Given all this, it seems that Xi will be travelling to Hanoi with a near-impossible mission: to somehow put its smaller neighbor back in line and “reset” relations with Vietnam. Chinese leaders know full well that Vietnam will not simply turn into Japan or the Philippines overnight. But over the long term, given what is unfolding in the SCS, no one can predict how close Vietnam would align with the U.S camp. And it is difficult to see how any Chinese president at this point can seriously convince Hanoi that China is merely protecting its legitimate interests in the SCS and that Hanoi should play along with Beijing. Thus no one should expect any “U-turn” in Vietnamese policy toward China after Xi’s trip.
Nevertheless, in the short term, Xi’s trip could still repair China-Vietnam ties to some extent and perhaps divert Vietnamese attention away from the current territorial dispute to focus on opportunities for cooperation between the two countries. In that vein, it would not come as a surprise if Beijing provides some economic deals and favorable loans to Hanoi during Xi’s trip. After all, such economic incentives are always welcomed and would encourage Vietnam to at least refrain from moving closer toward the United States in the short term and continue its current “tightrope walking” strategy.
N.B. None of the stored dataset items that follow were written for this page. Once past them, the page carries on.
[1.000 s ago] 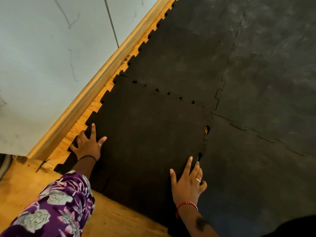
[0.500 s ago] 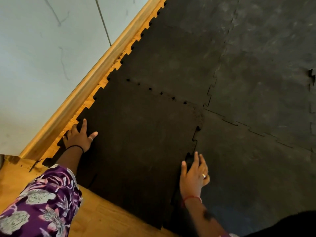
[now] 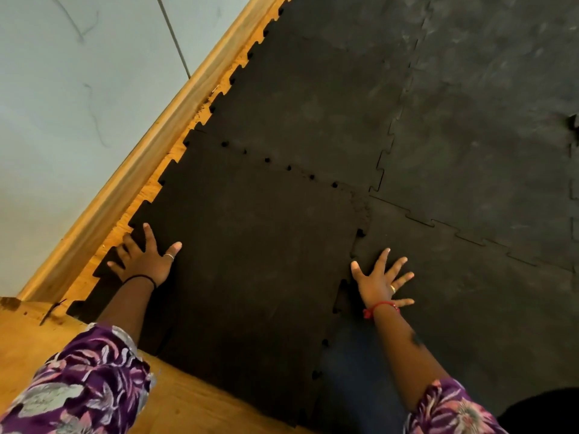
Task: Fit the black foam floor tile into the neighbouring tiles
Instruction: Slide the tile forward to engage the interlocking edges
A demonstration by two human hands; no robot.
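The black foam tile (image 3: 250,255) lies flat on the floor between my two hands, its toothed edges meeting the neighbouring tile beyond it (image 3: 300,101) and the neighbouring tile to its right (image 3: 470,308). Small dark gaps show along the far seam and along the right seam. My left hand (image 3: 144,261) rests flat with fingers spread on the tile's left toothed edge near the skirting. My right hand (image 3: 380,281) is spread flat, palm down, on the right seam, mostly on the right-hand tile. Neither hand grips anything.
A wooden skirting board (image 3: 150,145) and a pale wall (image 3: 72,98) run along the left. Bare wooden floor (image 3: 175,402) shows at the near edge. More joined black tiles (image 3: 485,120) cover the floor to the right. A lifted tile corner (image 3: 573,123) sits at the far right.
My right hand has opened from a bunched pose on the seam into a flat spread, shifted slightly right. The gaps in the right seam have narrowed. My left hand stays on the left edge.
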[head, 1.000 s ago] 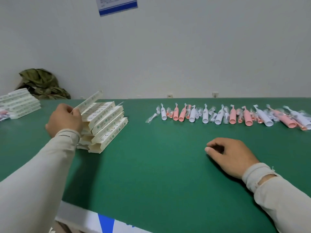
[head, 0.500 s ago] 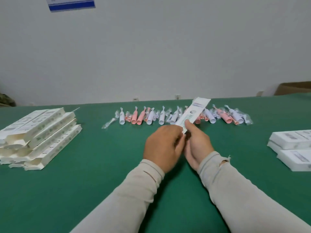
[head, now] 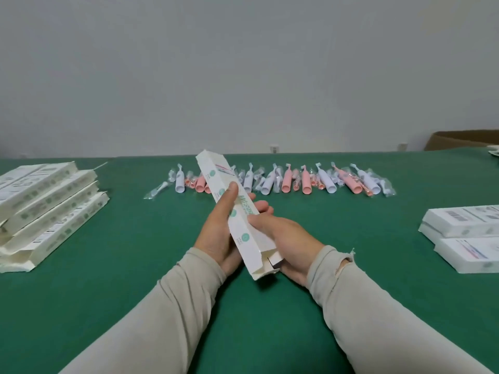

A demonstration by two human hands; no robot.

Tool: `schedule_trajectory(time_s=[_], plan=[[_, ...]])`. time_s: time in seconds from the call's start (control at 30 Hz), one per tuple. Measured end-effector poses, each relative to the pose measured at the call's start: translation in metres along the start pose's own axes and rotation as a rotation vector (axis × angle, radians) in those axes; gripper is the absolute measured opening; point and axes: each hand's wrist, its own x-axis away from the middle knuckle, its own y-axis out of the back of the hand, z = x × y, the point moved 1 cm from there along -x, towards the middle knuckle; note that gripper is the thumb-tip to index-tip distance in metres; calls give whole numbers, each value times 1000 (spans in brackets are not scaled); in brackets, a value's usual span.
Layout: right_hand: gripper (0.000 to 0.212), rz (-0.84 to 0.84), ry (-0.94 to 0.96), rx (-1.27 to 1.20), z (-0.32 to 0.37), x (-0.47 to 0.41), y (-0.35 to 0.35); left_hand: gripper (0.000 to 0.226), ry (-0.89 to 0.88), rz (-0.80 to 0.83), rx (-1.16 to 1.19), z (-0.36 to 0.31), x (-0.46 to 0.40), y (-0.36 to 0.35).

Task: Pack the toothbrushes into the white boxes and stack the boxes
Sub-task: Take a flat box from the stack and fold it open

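Observation:
Both hands hold one long white box with green print above the middle of the green table. It slants from far left to near right, and its near end is open with a flap showing. My left hand grips it from the left with the thumb on top. My right hand grips it from the right with the fingers underneath. Behind the box a row of pink and white toothbrushes in clear wrappers lies across the table.
A stack of flat unfilled white boxes lies at the left. Stacked white boxes lie at the right edge. A brown cardboard carton stands at the far right against the grey wall.
My left hand took a box from the left pile and brought it to the middle, where my right hand joined it. Since half a second ago the box has opened out and tilted toward me.

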Motion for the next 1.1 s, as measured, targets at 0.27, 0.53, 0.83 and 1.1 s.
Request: schedule_trajectory(time_s=[0.27, 0.53, 0.83, 1.1], plan=[[30, -168, 268, 339, -9, -9, -5, 78, -245, -135, 108, -30, -8, 22], [18, -276, 462, 432, -12, -11, -12, 57, -222, -26, 102, -19, -7, 12], [18, -315, 519, 430, -11, -11, -7, 49, -145, 12, 51, -8, -8, 7], [18, -290, 544, 552, -10, -7, -9, 43, -244, -46, 20, -10, -11, 11]])
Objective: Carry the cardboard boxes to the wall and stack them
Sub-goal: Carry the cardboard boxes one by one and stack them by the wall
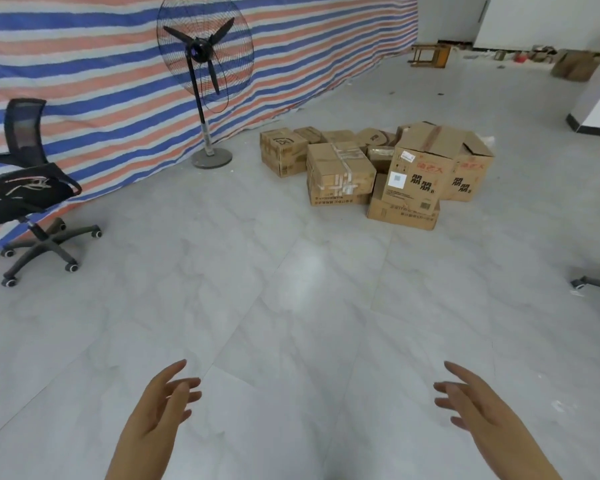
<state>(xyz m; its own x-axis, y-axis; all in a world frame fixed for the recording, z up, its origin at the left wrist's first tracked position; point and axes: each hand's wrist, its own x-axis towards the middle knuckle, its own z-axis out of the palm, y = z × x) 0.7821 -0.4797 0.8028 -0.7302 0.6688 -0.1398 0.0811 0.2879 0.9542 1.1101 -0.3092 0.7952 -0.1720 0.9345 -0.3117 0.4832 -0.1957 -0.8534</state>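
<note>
Approach to the pile. My left hand (160, 407) and right hand (478, 407) reach forward over the floor (291, 306), fingers spread and relaxed, holding nothing. The cardboard boxes (378, 168) lie clustered well ahead, near the striped tarp wall (101, 98), beside the standing fan (205, 64); one printed box (421, 171) rests on a flatter one. I judge the next move calls for closing in and gripping a box by opposite sides.

Bright, even light; floor (309, 271) glare; edges warped.
</note>
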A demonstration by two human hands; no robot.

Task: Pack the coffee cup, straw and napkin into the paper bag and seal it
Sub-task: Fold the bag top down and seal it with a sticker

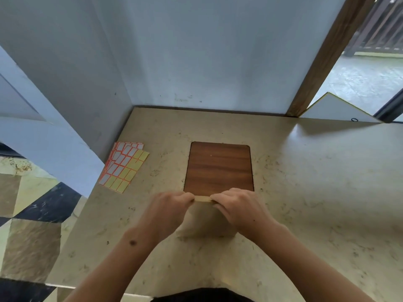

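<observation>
Paper bag [205, 221] stands on the beige counter [305, 192], just before a wooden inset panel [218, 166]; left hand [172, 205] and right hand [235, 208] pinch its folded top edge. Sticker sheets [124, 166] lie left.

I have just one view to work from, the head camera, and it sits above the near edge of the counter [305, 182], looking forward and steeply down. The wide lens bends the wall [196, 51] and the wooden door frame [327, 53] outward at the top. Both forearms enter from the bottom edge, so the left hand [172, 205] and right hand [235, 205] fall close to the lens, just below centre, on the paper bag [205, 223]. With no second view, nothing is shared; the bag's far side stays hidden from me.
</observation>
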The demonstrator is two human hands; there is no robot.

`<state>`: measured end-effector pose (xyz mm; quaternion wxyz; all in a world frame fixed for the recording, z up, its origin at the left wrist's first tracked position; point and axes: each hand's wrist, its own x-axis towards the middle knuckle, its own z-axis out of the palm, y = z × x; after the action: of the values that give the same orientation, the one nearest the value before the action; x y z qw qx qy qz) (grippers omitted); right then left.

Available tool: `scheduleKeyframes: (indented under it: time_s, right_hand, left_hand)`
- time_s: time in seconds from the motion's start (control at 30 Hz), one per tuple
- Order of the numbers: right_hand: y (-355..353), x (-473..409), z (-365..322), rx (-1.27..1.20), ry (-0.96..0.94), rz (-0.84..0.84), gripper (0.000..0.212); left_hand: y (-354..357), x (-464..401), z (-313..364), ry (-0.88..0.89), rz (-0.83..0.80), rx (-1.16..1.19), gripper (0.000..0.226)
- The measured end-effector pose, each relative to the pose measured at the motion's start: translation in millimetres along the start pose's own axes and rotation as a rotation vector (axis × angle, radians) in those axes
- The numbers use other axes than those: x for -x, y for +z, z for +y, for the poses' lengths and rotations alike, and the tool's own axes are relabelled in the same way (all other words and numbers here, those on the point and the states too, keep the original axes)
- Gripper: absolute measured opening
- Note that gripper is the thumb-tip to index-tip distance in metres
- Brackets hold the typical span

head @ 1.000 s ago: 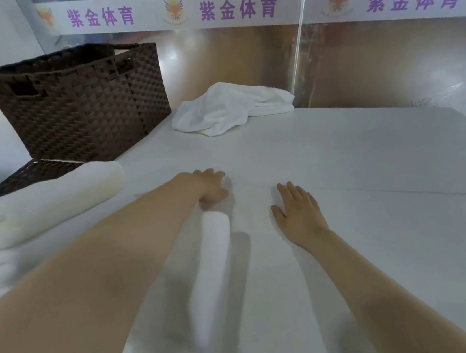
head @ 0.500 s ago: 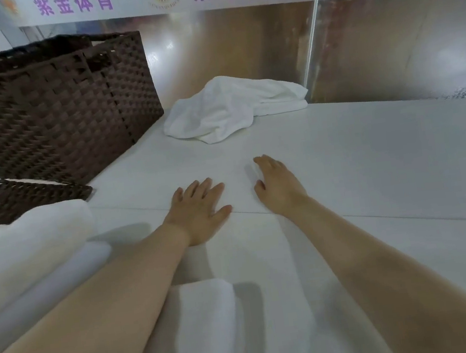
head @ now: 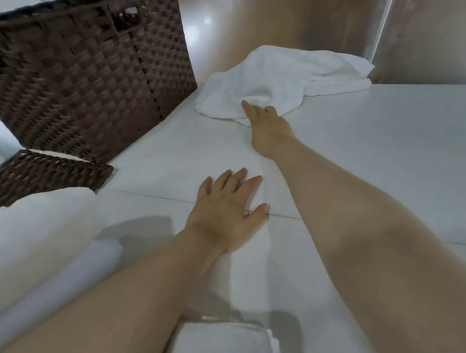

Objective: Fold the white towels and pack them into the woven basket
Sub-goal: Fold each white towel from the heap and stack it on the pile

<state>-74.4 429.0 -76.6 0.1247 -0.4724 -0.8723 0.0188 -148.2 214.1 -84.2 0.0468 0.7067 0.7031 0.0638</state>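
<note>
Our right hand (head: 268, 125) reaches across the table (head: 371, 158) to the loose towel (head: 281, 81), which lies crumpled at the far edge, just right of the basket (head: 79, 78). The forefinger points onto the near hem and the other fingers curl at the cloth, but we cannot tell whether they have pinched it yet or only touch it. Our left hand (head: 227, 209) lies flat on the table with fingers spread, holding nothing.

We judge the towel light, soft and limp: it will not keep any shape of its own, and it will drag and bunch if we pull it from the middle of the heap. On this smooth top it should slide easily, so a pull by the near hem ought to bring it toward us without lifting. For the fold itself, better to find two corners of one edge, one in each hand, and let the cloth hang or spread flat before creasing. The corners are buried in the crumple, so we may have to shake it out first.

Folded towels (head: 26, 239) lie stacked at our left, and another (head: 225, 352) sits close under our arms, none yet in the basket. A lid (head: 33, 176) of the same weave lies flat before the basket.
</note>
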Motion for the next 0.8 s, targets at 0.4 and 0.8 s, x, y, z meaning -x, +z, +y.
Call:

So far, Vietnam has been committed to walking a diplomatic tightrope between the two superpowers, delicately balancing one against another to reap the benefits while avoiding being trapped into a diplomatic cul-de-sac. If all goes well this November, “tightrope walking” will most likely consolidate as Vietnam’s preferred grand strategy for the foreseeable future, which would leave room for more creative policy options. In the longer term, this strategy could lay the foundation for a regional order around multilateral institutions and great powers bargains, which may offer a more promising future for small and medium powers in the region.
Ngo Di Lan is a PhD candidate in Politics at Brandeis University, where he focuses on U.S foreign policy and U.S-China relations. He is also a research associate at the Center for International Studies (SCIS) at the University of Social Sciences and Humanities in Ho Chi Minh City.